Sexxx non è un balletto filmato ma un discorso sul corpo, avviato da un prologo di dipinti di nudi classici in un museo, in particolare Susanna e i vecchioni di Tintoretto, dove il corpo nudo entra in relazione con lo sguardo dei guardoni bavosi. Guardami del resto è un altro film di Ferrario dedicato al mondo del porno e siccome niente si butta Sexxx recupera alcuni brani girati all’epoca nella fabbrica ungherese del porno: corpi nudi, pezzi di corpi in strane geometrie, ma anche sguardi fissi nel vuoto di quel cinema. La sessualità stessa viene discussa all’inizio del film, dando lettura a un questionario che Levaggi ha proposto ai suoi ballerini per renderli più consapevoli del loro rapporto personale col sesso, anche per capire come si sarebbero sentiti a stare a seno nudo o a toccarsi sul palco.

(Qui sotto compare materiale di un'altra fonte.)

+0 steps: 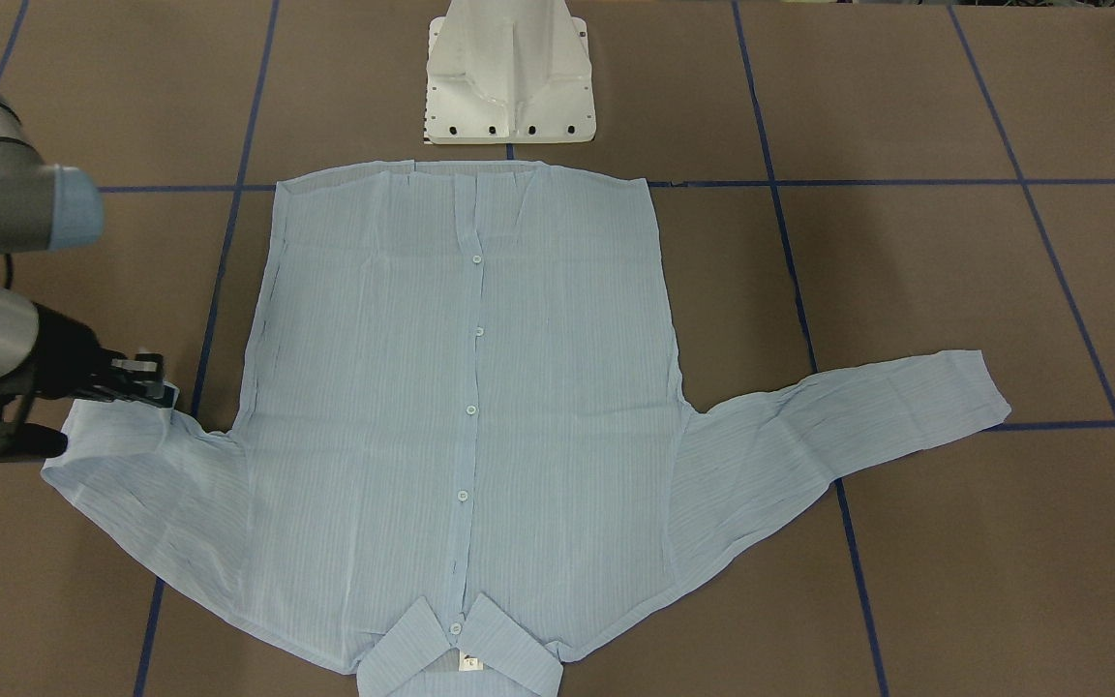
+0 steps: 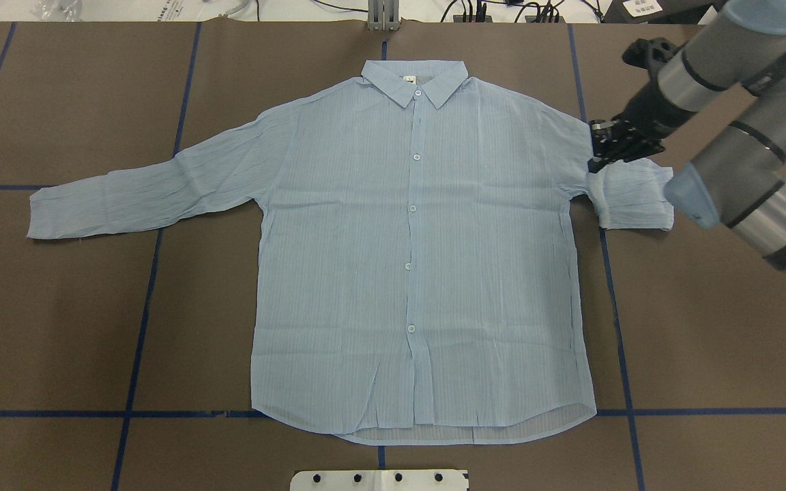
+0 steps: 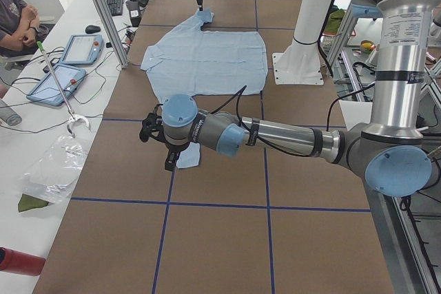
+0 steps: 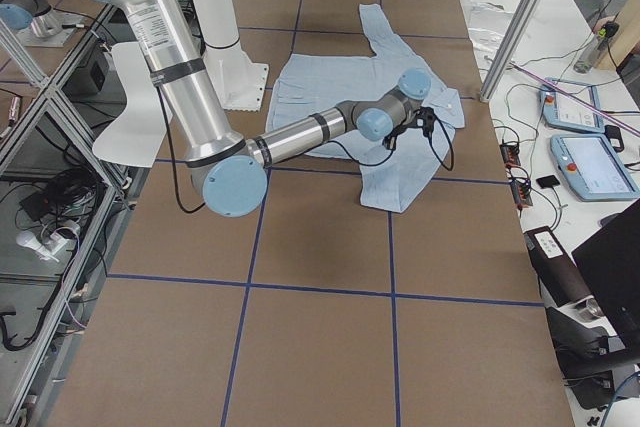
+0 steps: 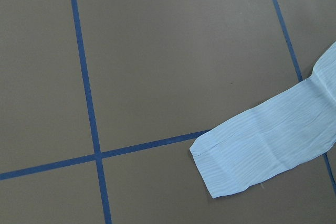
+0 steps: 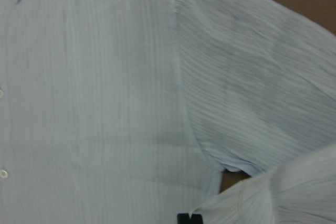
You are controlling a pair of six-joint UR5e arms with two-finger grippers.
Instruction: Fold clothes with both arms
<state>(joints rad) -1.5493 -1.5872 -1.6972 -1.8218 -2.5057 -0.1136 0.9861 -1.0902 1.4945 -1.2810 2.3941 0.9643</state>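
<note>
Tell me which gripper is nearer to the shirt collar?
Right. The right gripper is at the sleeve beside the shoulder, near the shirt collar; the left gripper hovers by the other sleeve's cuff, much farther out.

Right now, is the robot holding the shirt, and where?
Yes. The right gripper seems to pinch the shirt at the end of one sleeve, folded back. The other sleeve lies flat, unheld.

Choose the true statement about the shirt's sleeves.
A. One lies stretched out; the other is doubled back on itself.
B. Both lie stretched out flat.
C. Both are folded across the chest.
A: on the shirt, the left-side sleeve lies straight out, while the right-side sleeve is doubled over beside the right end effector.
</note>
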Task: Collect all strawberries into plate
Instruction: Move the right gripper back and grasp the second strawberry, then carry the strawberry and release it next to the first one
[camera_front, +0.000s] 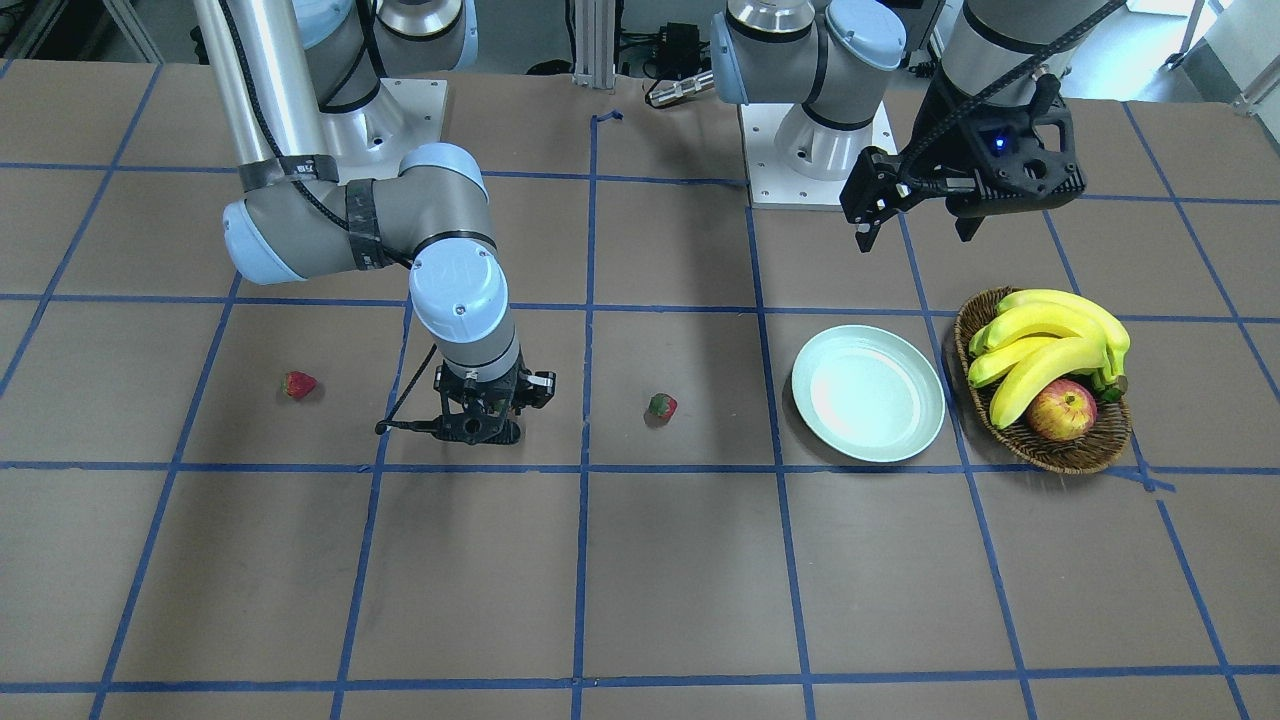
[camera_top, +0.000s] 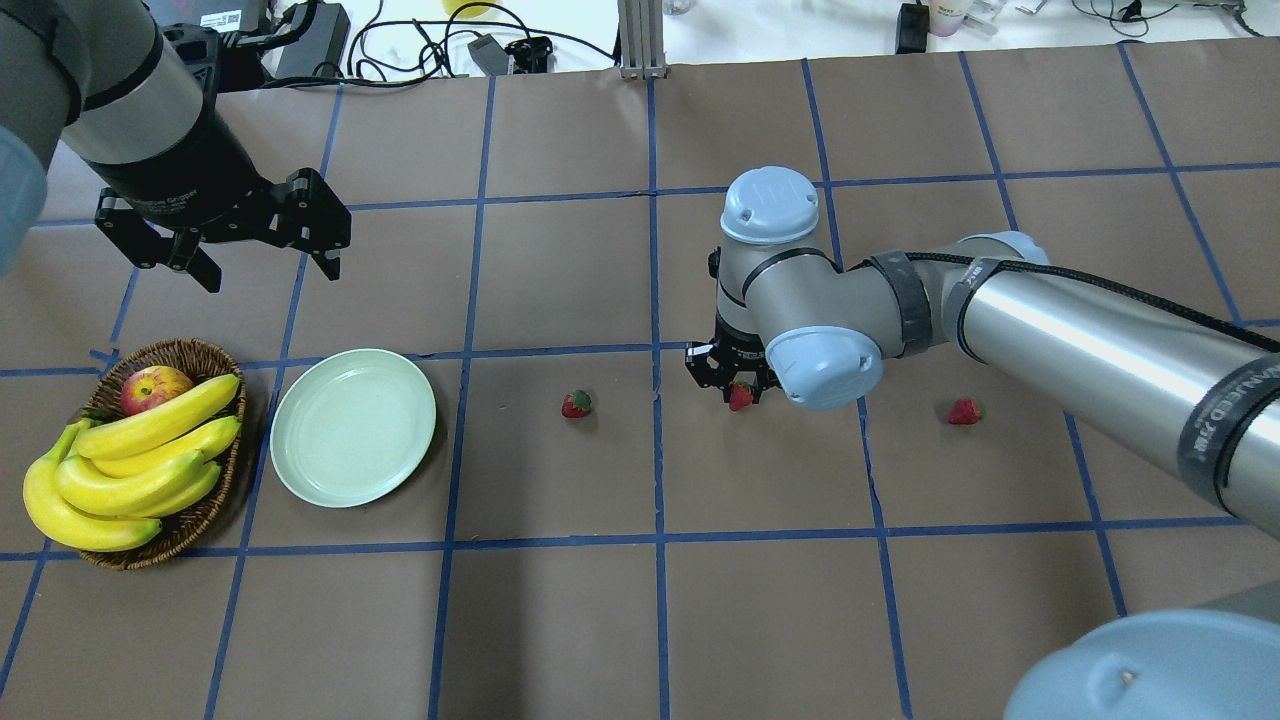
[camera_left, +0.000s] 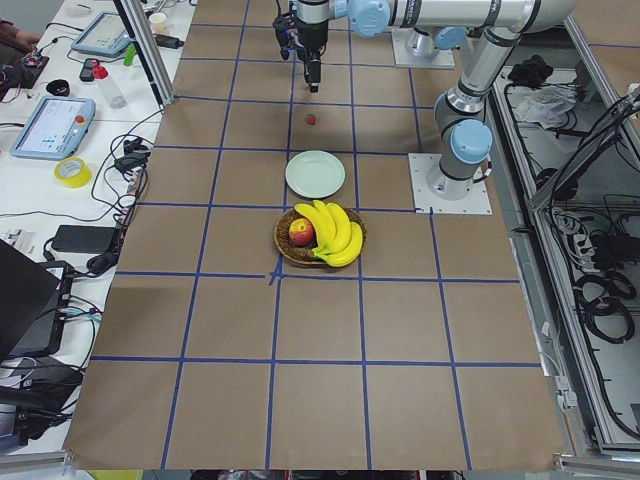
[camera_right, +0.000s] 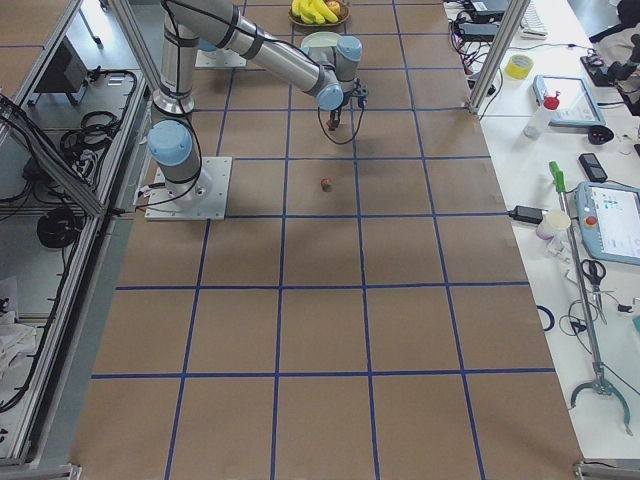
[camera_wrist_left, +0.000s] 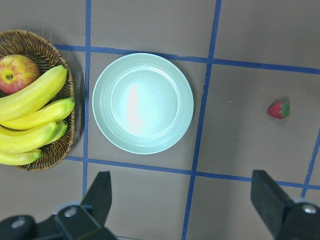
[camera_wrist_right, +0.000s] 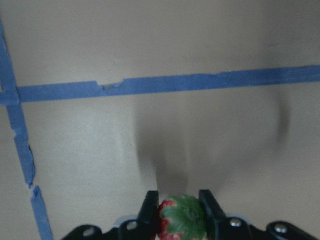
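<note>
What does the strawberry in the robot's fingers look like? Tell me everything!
The strawberry is small and red, with a green leafy cap turned up toward the wrist camera. It sits between the two black fingers of the right gripper, which close on its sides. It is well away from the plate, down near the brown-paper table. Whether it touches the table cannot be told.
</note>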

Un’altra «pausa» nel balletto è una scena in bianco e nero, due attori che interpretano la mattina dopo una notte di sesso, e a chiudere il cerchio alcuni versi di Allan Ginsberg che «santificano» le parti del corpo, nominandole col loro nome popolare e infine il lento carrello indietro dall’immagine di un uomo e una donna anziani nudi, in posa statuaria come gli sposi etruschi, alla galleria d’arte moderna Rebaudengo: si apre nelle sale di un museo e si chiude nell’astrattezza dell’arte contemporanea, dove quei corpi nudi, vecchi ma dignitosi, emanano un calore rassicurante.

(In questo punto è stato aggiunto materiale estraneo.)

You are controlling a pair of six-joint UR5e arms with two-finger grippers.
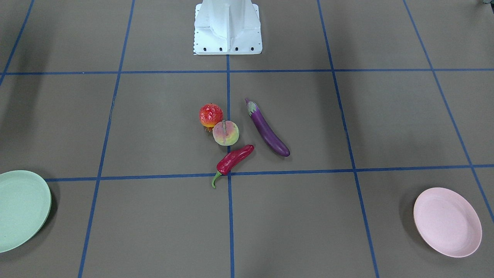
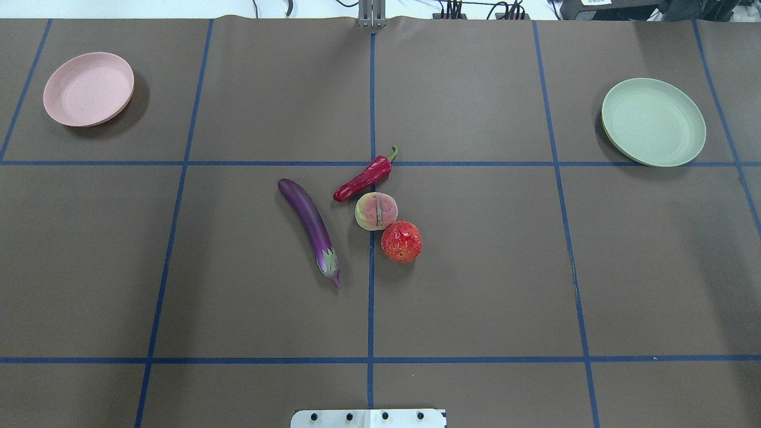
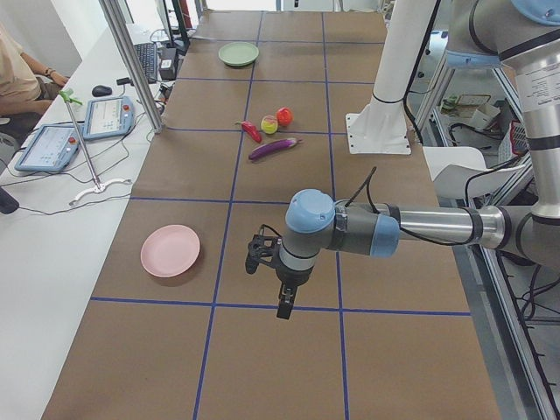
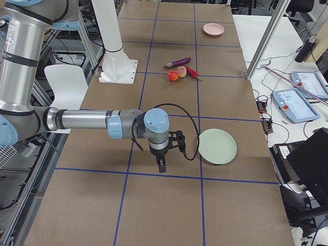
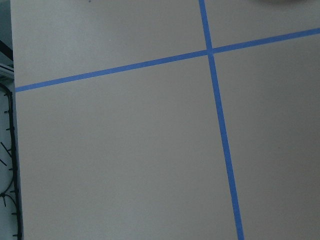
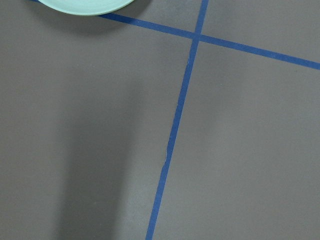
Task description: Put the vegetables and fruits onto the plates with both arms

Ferrario non ha ripreso il balletto nel suo svolgersi ma ha disegnato uno story board in cui lo ha frammentato in piccoli segmenti, girati poi in quattro o cinque modi diversi; montaggio quindi complicatissimo, affidato con ottimo esito a Cristina Sardo. La macchina da presa è quindi sul palco coi ballerini e diventa un elemento dinamico, partecipe del movimento, il che ha fatto dire a Levaggi che Ferrario gli «ha rotto il balletto» che in effetti non appare più nella sua totalità ma narrativizzato con primi piani dettagli e l’uso del linguaggio cinematografico (messa in scena, luci, colori, montaggio) oltre e quello del corpo. «Essere materiale per essere spirituale» spiega il regista, autoironicamente.
Il film verrà distribuito dalla Nexo che distribuirà anche l‘altro recente lavoro di Ferrario sull’Accademia Carrara di Bergamo, in quegli eventi «museali» nelle sale che stanno avendo un inatteso successo.

Nel variegato panorama del festival spicca un documentario «sulla Francia» che propone una riflessione necessaria in questi giorni di talk show inutili quanto perniciosi: La France est notre patrie di Rithy Panh che rovista nel passato-non passato della Francia coloniale. «Muto», ovvero raccontato da cartelli ma con toni ironici che sottolineano la retorica patriottarda e gli slogan della colonizzazione francese di Africa e sudest asiatico, il film del regista cambogiano, utilizza materiali di repertorio degli archivi coloniali, dagli anni Dieci fino alla fine degli anni Cinquanta, quando i francesi mollano agli Americani l’Indocina, che poi si chiama Vietnam, ed è un’altra sconfitta. Filmini amatoriali o arroganti documentari di regime in cui i bianchi se ne stanno comodamente seduti nelle loro carrozze trasportate da barche con i neri che remano. O «La Francia aiuta i suoi popoli a scoprire le rovine abbandonate» che accompagna immagini di templi nella giungla, donne a seno scoperto ma anche ragazze indocinesi in mutande e reggiseno esposte allo sguardo lascivo della macchina da presa e dei soldati coloniali che se le trascinano dietro; tanti preti e tante processioni, e alberi abbattuti. E poi la guerra dal cielo, i villaggi bruciati, come alla tv ai tempi del Vietnam: un misto di immagini belle e avvelenate, che spiegano se non giustificano l’oggi.